I had the Mk1 which was uber clanky / noisey. I understand that the 'fix' on the mk2 is ONLY a felt landing pad on each key. Helpful for sure but kind of a lame engineered solution. I can see the NI 'suits' around a table - "ok you have 8 euros to improve it - not a bit more - come back Monday with proposed options"..... :(


----------



## whinecellar (Jul 25, 2019)

romplin said:


> ...Just to get it right, you must load your VST plugin - also Kontakt - inside the Komplete Kontrol plugin to have any use from the light guide. Otherwise it's not usable, correct?



Can someone verify this is the case? Must you load all NI stuff in the Komplete Kontrol plugin for the light guides to work?! That would involve a major template rebuild for me... yuck.


----------



## Rob Elliott (Jul 25, 2019)

whinecellar said:


> Can someone verify this is the case? Must you load all NI stuff in the Komplete Kontrol plugin for the light guides to work?! That would involve a major template rebuild for me... yuck.



As memory serves - that is right. Infact when I sold my Mk1 - I had to rebuild all those Komplete Kontrol instances. :( Hassle for sure.


----------



## Reid Rosefelt (Jul 25, 2019)

whinecellar said:


> Can someone verify this is the case? Must you load all NI stuff in the Komplete Kontrol plugin for the light guides to work?! That would involve a major template rebuild for me... yuck.



Yes. You need the software for the light guides.

When you turn on a Komplete Kontrol keyboard, the lights go on, but nothing happens.
If you load Kontakt, it is no different than any software --the Komplete Kontrol keyboard only works as a MIDI controller. The light guides do not work with the instruments, even though its the same NKS instruments.

When you load the Komplete Kontrol software, there is a handshake conversation between the software and the keyboard. Komplete Kontrol has to identify which keyboard is connected, as it works differently with every keyboard--first generation s-series, s series mk2 , A series, M32, number of keys, etc. You can't connect more than one Komplete Kontrol keyboard to the software and have them both work.

When the connection is made it says "no instrument loaded." You have to hit the browser button before you see all the virtual instruments you have installed with Komplete Kontrol. Then, when you load an NKS instrument, the light guides work.

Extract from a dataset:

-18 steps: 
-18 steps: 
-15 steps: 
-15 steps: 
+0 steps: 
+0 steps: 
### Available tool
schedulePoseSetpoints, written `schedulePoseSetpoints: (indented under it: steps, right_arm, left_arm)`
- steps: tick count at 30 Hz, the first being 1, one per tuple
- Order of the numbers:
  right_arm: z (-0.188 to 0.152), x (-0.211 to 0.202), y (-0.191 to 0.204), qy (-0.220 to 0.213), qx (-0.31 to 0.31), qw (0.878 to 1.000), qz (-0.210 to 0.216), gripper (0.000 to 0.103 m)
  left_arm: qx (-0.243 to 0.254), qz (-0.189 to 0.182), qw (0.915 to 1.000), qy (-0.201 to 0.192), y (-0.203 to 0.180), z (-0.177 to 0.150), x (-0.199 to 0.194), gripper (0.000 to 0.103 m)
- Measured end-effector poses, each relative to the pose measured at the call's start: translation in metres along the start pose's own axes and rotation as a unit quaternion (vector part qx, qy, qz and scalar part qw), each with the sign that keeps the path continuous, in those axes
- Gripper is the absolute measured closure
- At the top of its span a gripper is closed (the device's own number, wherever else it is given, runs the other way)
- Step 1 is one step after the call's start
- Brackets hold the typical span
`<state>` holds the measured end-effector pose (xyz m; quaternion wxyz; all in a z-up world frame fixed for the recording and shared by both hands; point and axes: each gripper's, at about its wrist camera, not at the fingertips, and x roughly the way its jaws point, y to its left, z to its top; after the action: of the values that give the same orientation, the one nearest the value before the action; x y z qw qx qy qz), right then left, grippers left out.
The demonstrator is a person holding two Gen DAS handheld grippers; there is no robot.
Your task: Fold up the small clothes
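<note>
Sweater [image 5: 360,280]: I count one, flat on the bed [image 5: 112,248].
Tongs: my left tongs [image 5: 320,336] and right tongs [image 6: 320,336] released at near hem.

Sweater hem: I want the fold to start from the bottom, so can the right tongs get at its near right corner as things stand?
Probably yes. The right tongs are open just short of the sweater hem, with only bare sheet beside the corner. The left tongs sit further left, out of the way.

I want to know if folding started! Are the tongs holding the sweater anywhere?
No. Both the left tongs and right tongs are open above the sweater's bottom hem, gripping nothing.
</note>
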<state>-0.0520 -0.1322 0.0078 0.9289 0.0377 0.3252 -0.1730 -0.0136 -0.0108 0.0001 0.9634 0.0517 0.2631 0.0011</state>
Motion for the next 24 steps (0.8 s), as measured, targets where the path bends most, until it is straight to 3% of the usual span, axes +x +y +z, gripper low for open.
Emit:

So yes, I would say it would involve a template rebuild as you would have to load KK and then the instruments. But there's no reason you can't leave a lot of them in Kontakt.

I myself have used Kontakt only in my early attempts at using VE Pro. Maybe somebody else can speak to how well Komplete Kontrol works with VE Pro.


----------



## Rob Elliott (Jul 25, 2019)

VEPRO works with KK - but ONLY on machine S88 is connected to - not over the network. Maybe that has changed with mk2 but I doubt it. Too bad as that would be so cool to pick up NKS libraries across the network - over multiple machines.

I generally just installed NKS type libraries on the 'main' (KK connected directly to).


----------



## whinecellar (Jul 25, 2019)

Rob Elliott said:


> VEPRO works with KK - but ONLY on machine S88 is connected to - not over the network. Maybe that has changed with mk2 but I doubt it. Too bad as that would be so cool to pick up NKS libraries across the network - over multiple machines.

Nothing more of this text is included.